◆ **Data**
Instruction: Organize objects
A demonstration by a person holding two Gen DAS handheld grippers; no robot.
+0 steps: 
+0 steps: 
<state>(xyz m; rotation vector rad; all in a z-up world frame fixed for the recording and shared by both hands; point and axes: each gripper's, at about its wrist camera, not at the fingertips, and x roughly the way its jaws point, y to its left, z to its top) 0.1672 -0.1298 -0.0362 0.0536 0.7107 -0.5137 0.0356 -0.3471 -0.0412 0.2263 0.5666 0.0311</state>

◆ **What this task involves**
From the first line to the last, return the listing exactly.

◆ **Solution to this problem**
Instruction: Organize objects
A demonstration by a person holding two Gen DAS handheld grippers; no robot.
+0 steps: 
+0 steps: 
<state>(xyz m; rotation vector rad; all in a z-up world frame fixed for the recording and shared by both hands; point and axes: each gripper's, at about its wrist camera, not at the fingertips, and x roughly the way its jaws point, y to its left, z to its top) 0.1672 -0.1298 -0.0362 0.0536 0.7107 -0.5137 0.0356 -0.3471 -0.0412 0.2263 0.5666 0.0311</state>

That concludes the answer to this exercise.